ASSIGNMENT >> Work through the data line by line, gathering every line that has the word "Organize".
********
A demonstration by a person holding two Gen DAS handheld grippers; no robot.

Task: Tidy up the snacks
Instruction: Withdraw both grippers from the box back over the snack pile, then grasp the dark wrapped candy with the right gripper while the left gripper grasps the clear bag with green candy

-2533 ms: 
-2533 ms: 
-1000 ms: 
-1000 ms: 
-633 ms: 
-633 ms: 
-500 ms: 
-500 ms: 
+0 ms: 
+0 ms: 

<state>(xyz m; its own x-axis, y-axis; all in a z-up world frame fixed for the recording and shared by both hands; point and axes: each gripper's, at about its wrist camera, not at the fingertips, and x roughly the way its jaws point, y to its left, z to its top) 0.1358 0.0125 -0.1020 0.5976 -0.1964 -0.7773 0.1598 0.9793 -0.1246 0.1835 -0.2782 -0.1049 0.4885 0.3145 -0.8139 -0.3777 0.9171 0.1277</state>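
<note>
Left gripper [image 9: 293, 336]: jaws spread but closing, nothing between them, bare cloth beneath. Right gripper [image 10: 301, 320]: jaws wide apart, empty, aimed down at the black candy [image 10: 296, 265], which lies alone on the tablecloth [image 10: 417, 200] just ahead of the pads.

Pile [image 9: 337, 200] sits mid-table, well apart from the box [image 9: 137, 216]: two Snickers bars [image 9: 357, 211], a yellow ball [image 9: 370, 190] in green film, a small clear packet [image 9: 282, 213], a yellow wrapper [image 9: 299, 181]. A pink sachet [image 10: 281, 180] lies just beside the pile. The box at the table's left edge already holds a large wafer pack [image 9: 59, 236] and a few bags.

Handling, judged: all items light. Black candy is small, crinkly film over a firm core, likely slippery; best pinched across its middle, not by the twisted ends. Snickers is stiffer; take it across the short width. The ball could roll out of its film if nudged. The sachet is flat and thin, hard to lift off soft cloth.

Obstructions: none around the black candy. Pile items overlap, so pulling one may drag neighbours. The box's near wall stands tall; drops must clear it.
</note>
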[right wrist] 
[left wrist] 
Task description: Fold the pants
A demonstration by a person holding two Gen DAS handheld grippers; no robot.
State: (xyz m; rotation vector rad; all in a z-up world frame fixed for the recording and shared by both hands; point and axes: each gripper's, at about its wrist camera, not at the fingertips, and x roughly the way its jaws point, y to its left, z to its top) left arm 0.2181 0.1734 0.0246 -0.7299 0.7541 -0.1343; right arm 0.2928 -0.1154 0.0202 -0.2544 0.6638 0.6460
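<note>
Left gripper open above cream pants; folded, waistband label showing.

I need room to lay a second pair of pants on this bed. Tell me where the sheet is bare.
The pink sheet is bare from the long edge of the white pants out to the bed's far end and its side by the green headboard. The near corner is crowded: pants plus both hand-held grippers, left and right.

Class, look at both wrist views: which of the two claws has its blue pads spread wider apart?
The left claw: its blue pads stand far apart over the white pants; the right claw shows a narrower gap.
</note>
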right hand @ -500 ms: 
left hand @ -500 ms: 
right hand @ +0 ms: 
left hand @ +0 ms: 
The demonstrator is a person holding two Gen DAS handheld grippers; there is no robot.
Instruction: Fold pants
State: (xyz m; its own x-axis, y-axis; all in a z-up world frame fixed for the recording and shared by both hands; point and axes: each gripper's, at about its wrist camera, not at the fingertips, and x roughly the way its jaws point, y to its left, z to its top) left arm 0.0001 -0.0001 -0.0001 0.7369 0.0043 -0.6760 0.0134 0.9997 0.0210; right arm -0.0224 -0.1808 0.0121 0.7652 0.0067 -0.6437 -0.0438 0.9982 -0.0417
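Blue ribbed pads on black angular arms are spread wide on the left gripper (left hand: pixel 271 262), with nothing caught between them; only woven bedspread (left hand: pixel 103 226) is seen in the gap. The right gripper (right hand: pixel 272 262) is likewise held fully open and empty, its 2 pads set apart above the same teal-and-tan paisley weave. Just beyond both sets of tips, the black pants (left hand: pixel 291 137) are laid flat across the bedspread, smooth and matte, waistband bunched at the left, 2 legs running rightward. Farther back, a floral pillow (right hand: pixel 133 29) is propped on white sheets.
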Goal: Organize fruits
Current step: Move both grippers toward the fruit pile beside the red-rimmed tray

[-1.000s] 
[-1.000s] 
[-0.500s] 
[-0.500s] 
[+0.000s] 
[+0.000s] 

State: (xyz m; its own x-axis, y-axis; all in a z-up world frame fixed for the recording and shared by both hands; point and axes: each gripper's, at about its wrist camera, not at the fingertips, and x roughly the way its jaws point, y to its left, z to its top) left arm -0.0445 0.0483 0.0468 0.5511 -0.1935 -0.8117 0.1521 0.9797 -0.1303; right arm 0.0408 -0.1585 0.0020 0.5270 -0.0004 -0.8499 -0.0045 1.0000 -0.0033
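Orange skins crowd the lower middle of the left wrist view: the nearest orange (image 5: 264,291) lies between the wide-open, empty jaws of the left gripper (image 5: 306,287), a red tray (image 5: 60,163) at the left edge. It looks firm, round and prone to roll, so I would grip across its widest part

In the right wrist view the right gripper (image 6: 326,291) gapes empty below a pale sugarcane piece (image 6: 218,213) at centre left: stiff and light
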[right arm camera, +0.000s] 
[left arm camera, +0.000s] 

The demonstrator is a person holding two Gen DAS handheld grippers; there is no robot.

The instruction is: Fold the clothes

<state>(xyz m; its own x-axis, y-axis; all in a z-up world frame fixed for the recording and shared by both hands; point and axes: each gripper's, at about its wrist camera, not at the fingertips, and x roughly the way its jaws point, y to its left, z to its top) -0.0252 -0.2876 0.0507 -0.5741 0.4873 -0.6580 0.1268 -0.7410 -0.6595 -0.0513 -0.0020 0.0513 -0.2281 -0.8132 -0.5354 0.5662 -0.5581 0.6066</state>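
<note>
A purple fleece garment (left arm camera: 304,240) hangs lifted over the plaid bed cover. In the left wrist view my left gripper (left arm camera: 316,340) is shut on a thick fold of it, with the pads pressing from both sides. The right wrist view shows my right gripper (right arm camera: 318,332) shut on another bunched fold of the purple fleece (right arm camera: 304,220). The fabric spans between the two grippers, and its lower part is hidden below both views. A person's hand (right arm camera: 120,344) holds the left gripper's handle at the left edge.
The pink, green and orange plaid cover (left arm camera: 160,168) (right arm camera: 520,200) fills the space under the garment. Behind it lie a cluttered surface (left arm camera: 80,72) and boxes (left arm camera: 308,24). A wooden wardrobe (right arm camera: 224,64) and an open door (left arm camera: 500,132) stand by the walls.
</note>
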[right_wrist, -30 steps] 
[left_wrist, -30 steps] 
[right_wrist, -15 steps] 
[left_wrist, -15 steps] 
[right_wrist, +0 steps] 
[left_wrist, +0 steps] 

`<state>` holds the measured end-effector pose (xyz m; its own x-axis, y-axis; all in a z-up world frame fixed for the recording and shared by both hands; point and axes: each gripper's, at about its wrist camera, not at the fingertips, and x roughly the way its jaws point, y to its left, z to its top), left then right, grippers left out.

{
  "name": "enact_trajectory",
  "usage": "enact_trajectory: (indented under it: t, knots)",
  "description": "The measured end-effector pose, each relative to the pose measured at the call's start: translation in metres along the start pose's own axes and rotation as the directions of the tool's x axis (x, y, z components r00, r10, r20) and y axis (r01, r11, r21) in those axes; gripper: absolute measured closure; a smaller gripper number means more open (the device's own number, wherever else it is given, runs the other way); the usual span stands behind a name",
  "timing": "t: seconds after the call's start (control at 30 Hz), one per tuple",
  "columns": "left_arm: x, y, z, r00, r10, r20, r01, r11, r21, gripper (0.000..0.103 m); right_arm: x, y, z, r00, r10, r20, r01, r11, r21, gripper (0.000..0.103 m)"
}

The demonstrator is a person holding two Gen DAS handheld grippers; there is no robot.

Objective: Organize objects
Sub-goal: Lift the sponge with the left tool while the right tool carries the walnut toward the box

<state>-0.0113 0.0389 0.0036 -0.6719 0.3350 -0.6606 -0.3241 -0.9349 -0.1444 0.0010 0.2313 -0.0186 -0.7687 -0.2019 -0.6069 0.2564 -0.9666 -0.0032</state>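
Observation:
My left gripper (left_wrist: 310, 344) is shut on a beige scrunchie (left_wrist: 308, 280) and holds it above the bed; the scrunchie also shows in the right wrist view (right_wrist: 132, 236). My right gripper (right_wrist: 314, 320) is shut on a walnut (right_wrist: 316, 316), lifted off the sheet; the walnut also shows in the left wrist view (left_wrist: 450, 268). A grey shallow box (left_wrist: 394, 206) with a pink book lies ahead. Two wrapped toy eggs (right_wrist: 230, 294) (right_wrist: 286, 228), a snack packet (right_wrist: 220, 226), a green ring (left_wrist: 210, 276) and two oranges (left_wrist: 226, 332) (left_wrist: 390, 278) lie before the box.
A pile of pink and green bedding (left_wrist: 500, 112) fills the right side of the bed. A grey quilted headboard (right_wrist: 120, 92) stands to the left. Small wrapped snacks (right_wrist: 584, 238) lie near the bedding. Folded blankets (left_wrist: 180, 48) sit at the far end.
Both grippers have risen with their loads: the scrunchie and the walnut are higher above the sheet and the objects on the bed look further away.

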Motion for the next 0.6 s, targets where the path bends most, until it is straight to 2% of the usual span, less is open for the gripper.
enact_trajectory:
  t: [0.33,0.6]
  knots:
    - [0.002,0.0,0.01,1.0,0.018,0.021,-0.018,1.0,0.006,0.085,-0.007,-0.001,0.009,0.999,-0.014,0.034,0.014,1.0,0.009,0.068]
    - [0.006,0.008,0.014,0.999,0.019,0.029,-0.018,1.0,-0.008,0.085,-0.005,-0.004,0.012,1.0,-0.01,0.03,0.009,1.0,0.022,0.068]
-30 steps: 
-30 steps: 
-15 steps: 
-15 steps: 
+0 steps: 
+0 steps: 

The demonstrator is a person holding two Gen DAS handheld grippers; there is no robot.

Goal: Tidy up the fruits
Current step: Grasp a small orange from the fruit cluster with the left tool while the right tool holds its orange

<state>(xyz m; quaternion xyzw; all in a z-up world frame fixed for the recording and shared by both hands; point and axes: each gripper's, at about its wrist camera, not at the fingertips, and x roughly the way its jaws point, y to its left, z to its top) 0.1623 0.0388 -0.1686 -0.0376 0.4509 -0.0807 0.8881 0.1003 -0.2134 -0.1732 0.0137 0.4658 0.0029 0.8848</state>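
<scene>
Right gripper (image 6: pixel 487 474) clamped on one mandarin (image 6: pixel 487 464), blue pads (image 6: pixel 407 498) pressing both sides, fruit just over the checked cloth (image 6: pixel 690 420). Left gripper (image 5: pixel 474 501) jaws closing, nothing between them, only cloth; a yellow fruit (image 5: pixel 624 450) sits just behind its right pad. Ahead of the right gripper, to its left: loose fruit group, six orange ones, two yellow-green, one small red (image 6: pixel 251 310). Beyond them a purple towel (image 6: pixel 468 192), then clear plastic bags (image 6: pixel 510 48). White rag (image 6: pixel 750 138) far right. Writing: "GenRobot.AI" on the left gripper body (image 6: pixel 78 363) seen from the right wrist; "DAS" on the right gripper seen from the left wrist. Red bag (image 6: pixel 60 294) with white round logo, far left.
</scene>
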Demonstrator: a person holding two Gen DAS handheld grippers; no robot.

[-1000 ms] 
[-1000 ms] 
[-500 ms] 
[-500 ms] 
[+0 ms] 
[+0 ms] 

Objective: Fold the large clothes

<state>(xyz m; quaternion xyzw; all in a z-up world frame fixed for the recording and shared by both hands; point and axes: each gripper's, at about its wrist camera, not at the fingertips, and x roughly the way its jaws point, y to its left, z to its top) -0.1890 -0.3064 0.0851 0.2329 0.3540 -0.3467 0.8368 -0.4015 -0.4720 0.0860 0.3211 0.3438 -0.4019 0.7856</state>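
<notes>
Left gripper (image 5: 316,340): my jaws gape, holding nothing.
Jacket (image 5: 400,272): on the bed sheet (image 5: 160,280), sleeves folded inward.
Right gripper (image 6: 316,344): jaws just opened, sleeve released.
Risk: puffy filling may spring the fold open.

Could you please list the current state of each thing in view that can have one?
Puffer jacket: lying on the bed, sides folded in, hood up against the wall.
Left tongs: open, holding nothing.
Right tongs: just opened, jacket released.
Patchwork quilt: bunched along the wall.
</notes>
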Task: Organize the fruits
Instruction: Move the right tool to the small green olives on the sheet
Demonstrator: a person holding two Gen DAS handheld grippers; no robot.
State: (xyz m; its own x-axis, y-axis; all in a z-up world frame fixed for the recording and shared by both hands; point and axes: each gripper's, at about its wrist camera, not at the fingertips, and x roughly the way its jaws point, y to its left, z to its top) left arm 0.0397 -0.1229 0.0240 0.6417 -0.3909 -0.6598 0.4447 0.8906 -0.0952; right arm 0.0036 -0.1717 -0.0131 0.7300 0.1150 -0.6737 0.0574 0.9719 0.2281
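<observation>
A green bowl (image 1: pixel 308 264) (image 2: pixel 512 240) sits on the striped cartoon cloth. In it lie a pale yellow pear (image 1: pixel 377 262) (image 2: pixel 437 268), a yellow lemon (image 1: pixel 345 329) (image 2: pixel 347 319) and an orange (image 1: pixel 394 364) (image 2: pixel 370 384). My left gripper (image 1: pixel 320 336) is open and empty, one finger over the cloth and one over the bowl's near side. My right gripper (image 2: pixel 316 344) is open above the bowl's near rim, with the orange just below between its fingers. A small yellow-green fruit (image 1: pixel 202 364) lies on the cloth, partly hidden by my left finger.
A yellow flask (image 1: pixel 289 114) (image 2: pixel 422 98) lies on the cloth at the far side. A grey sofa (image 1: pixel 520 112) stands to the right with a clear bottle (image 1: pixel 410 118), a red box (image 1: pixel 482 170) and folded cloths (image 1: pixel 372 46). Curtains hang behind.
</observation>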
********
EXERCISE ANSWER >>
Goal: Organize fruits
Objective: Organize objects
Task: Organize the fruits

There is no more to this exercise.